◆ **What is expected**: Images should not appear in the copy, yet every line of the listing below must be printed exactly.

───── Given data

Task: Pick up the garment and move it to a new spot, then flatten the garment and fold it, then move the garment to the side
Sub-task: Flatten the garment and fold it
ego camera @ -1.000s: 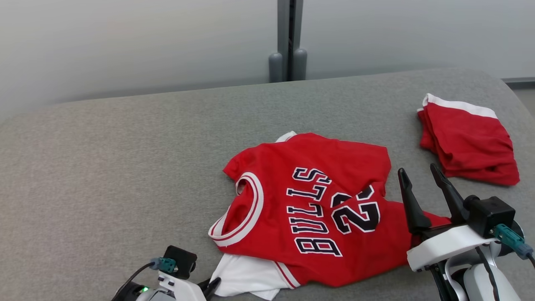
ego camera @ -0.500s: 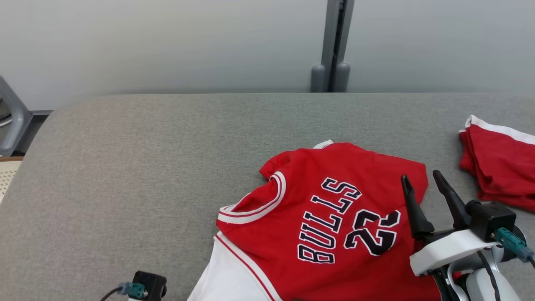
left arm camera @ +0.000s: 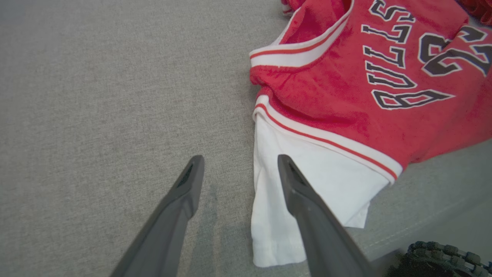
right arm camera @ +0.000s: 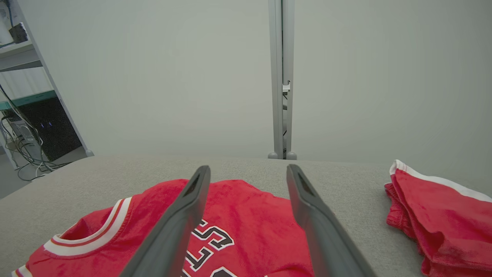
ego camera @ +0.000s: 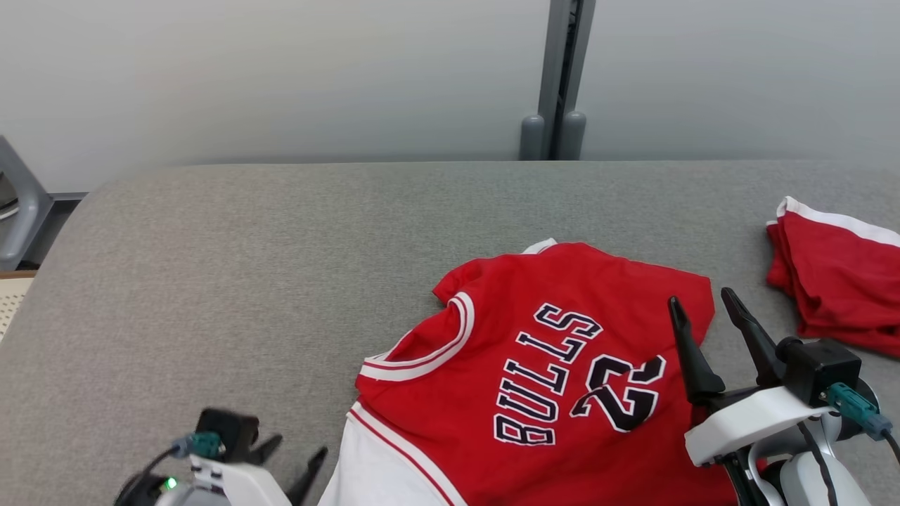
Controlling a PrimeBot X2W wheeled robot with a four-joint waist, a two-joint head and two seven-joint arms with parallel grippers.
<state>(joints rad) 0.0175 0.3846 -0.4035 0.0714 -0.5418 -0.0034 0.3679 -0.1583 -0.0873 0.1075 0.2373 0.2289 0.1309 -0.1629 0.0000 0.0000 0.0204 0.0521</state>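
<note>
- Jersey (ego camera: pixel 548 365) lies rumpled at lower centre of the head view on the grey cushion (ego camera: pixel 281 267), collar leftward, hem toward the lower right.
- Left gripper (ego camera: pixel 299 448), jaws spread and empty, sits just left of its white panel (left arm camera: pixel 303 184); probably the nearer arm.
- Right gripper (ego camera: pixel 701 296), spread and empty, hangs over the hem side.
- Red shorts (ego camera: pixel 837 281) lie at the right edge, well apart.

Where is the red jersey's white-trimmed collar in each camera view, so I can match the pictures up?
Head view: the jersey collar curves just left of centre, in the lower half.
Left wrist view: it runs across the upper middle, right of centre.
Right wrist view: it sits at the lower left, left of the gripper's own fingers.
Shared landmark: the BULLS lettering, always just right of the collar.
</note>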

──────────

◆ **Response for this exercise**:
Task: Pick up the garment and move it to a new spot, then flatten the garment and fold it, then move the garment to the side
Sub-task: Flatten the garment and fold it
ego camera @ -1.000s: 
ego camera @ -0.500s: 
left arm camera @ +0.000s: 
right arm camera @ +0.000s: 
ego camera @ +0.000s: 
Controlling a PrimeBot X2W wheeled robot with a four-joint waist, a two-joint head and two seven-joint arms with parallel grippers.
<state>(joints rad) 0.0175 0.3846 -0.4035 0.0714 -0.5418 -0.0034 0.3679 -0.1583 -0.0873 0.1075 0.2373 0.2289 0.1309 -0.1629 0.0000 0.0000 0.0204 0.0521</state>
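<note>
- Jersey (ego camera: pixel 548 365) lies rumpled at lower centre of the head view on the grey cushion (ego camera: pixel 281 267), collar leftward, hem toward the lower right.
- Left gripper (ego camera: pixel 299 448), jaws spread and empty, sits just left of its white panel (left arm camera: pixel 303 184); probably the nearer arm.
- Right gripper (ego camera: pixel 701 296), spread and empty, hangs over the hem side.
- Red shorts (ego camera: pixel 837 281) lie at the right edge, well apart.

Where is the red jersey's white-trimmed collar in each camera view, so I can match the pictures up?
Head view: the jersey collar curves just left of centre, in the lower half.
Left wrist view: it runs across the upper middle, right of centre.
Right wrist view: it sits at the lower left, left of the gripper's own fingers.
Shared landmark: the BULLS lettering, always just right of the collar.
</note>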

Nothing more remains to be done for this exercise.